Data block:

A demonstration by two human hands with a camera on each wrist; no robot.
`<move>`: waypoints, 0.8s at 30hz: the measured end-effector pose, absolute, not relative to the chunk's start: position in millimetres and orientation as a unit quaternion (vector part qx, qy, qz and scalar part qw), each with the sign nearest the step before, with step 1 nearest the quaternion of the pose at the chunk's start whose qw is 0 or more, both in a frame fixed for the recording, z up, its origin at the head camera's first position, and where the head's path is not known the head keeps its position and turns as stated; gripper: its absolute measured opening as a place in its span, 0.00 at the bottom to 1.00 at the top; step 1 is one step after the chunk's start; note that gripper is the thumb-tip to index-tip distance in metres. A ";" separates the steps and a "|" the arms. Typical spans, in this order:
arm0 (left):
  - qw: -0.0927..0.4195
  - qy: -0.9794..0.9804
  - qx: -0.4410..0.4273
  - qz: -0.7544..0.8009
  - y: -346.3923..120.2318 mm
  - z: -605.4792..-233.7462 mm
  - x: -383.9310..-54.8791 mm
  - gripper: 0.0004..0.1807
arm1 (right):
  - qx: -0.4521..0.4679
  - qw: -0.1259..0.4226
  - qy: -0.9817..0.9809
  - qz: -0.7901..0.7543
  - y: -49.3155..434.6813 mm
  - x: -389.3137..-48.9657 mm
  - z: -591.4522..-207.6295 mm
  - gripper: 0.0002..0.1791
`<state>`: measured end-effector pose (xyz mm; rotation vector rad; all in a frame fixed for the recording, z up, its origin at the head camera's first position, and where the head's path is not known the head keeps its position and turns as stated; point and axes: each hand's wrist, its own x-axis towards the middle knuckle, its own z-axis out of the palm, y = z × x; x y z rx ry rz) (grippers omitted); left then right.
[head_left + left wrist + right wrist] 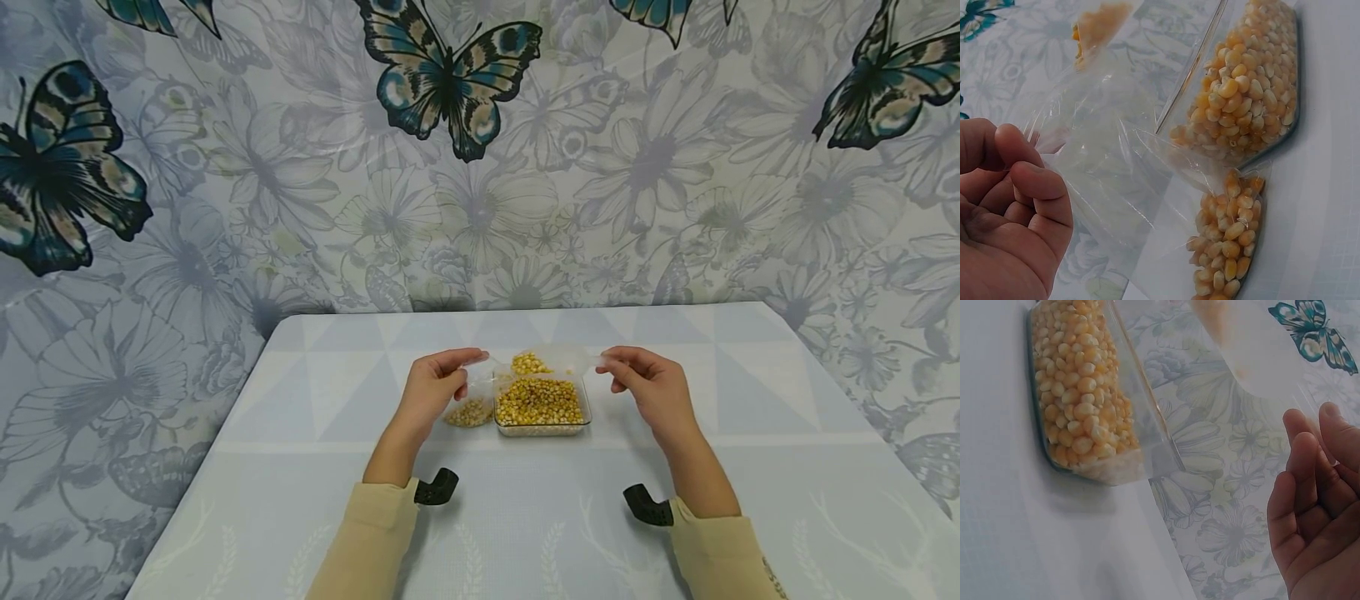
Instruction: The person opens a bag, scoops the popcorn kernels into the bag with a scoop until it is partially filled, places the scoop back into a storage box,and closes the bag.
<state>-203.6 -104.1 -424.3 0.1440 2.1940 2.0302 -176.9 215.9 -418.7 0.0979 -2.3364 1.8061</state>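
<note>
A clear rectangular glass container (542,431) full of yellow corn kernels (538,402) stands on the table between my hands. My left hand (432,388) pinches the upper edge of a clear plastic bag (1116,150) between thumb and fingers. Corn kernels (1225,240) lie in the bag's bottom, beside the container's left side. Behind the container, my right hand (654,387) pinches the edge of a translucent, round-cornered plastic piece (1260,369) between thumb and forefinger. More kernels (529,362) show at this piece; its full shape is hidden.
The table (480,517) has a pale triangle-patterned cover. A wall hanging (645,167) with flowers and butterflies rises directly behind its far edge. Black wrist mounts (437,487) sit at both beige sleeves (367,537).
</note>
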 end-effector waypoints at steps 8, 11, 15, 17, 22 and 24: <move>0.077 0.733 0.049 0.675 -103.2 -424.2 -203.1 0.22 | 0.038 0.080 -0.792 0.604 210.8 -175.7 -418.3 0.17; 0.076 0.733 0.051 0.674 -103.2 -423.7 -202.5 0.22 | 0.036 0.077 -0.794 0.602 209.1 -175.9 -418.8 0.16; 0.077 0.731 0.053 0.675 -103.4 -423.6 -202.1 0.22 | 0.041 0.074 -0.791 0.606 207.1 -176.2 -420.7 0.16; 0.078 0.731 0.054 0.676 -103.5 -423.9 -202.2 0.22 | 0.045 0.072 -0.788 0.610 206.2 -176.2 -421.5 0.16; 0.079 0.731 0.055 0.675 -103.5 -423.9 -202.2 0.22 | 0.048 0.072 -0.785 0.614 204.4 -176.2 -422.4 0.16; 0.079 0.731 0.056 0.675 -103.4 -423.6 -202.1 0.22 | 0.050 0.074 -0.786 0.611 203.8 -176.4 -422.5 0.16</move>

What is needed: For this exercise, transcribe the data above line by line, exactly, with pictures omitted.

Result for this task:
A demonstration by two human hands with a camera on each wrist; no robot.
`<move>`: waypoints, 0.8s at 30hz: the measured end-effector pose, absolute, not relative to the chunk's start: position in millimetres and orientation as a unit quaternion (vector part qx, qy, qz and scalar part qw), each with the sign nearest the step before, with step 1 nearest the quaternion of the pose at the chunk's start whose qw is 0 or more, both in a frame fixed for the recording, z up, its origin at the head camera's first position, and where the head's path is not known the head keeps its position and turns as stated; gripper: its absolute measured opening as a place in its span, 0.00 at the bottom to 1.00 at the top; step 1 is one step after the chunk's start; note that gripper is the thumb-tip to index-tip distance in metres. A ";" separates the steps and a "|" the arms. Typical spans, in this order:
arm0 (left):
  - qw: -0.0927..0.4195
  - qy: -0.9794..0.9804
  - qx: -0.4410..0.4273
  - qz: -0.7544..0.8009
  - y: -346.3923..120.2318 mm
  - z: -605.4792..-233.7462 mm
  - x: -383.9310..-54.8791 mm
  - gripper: 0.0004..0.1807
arm1 (right):
  - qx: -0.4521..0.4679
  - qw: -0.1259..0.4226
  - qy: -0.9817..0.9809
  - qz: -0.7901..0.7543
  - y: -49.3155..434.6813 mm
  - x: -389.3137..-48.9657 mm
  - z: -591.4522..-207.6295 mm
  - gripper: 0.0002..0.1791
`<state>`: measured end-effector pose (xyz mm; rotation vector rad; all in a frame fixed for the recording, z up, its origin at the head camera's first position, and where the head's path is not known the head keeps its position and turns as stated; point and axes: each hand's wrist, its own x-axis towards the middle knuckle, its own z-axis out of the palm, y = z × x; x y z rx ry rz) (grippers omitted); left then right.
[head_left + left wrist + right wrist] 
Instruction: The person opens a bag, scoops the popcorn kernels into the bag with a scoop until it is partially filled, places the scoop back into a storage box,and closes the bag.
<state>-203.6 -104.1 -424.3 0.1440 2.1940 2.0302 -176.9 215.9 -418.7 0.0979 -2.3364 1.8061</state>
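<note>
A clear rectangular glass container (542,431) full of yellow corn kernels (538,402) stands on the table between my hands. My left hand (432,388) pinches the upper edge of a clear plastic bag (1116,150) between thumb and fingers. Corn kernels (1225,240) lie in the bag's bottom, beside the container's left side. Behind the container, my right hand (654,387) pinches the edge of a translucent, round-cornered plastic piece (1260,369) between thumb and forefinger. More kernels (529,362) show at this piece; its full shape is hidden.
The table (480,517) has a pale triangle-patterned cover. A wall hanging (645,167) with flowers and butterflies rises directly behind its far edge. Black wrist mounts (437,487) sit at both beige sleeves (367,537).
</note>
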 end-effector waypoints at steps 8, 11, 15, 17, 22 and 24: <move>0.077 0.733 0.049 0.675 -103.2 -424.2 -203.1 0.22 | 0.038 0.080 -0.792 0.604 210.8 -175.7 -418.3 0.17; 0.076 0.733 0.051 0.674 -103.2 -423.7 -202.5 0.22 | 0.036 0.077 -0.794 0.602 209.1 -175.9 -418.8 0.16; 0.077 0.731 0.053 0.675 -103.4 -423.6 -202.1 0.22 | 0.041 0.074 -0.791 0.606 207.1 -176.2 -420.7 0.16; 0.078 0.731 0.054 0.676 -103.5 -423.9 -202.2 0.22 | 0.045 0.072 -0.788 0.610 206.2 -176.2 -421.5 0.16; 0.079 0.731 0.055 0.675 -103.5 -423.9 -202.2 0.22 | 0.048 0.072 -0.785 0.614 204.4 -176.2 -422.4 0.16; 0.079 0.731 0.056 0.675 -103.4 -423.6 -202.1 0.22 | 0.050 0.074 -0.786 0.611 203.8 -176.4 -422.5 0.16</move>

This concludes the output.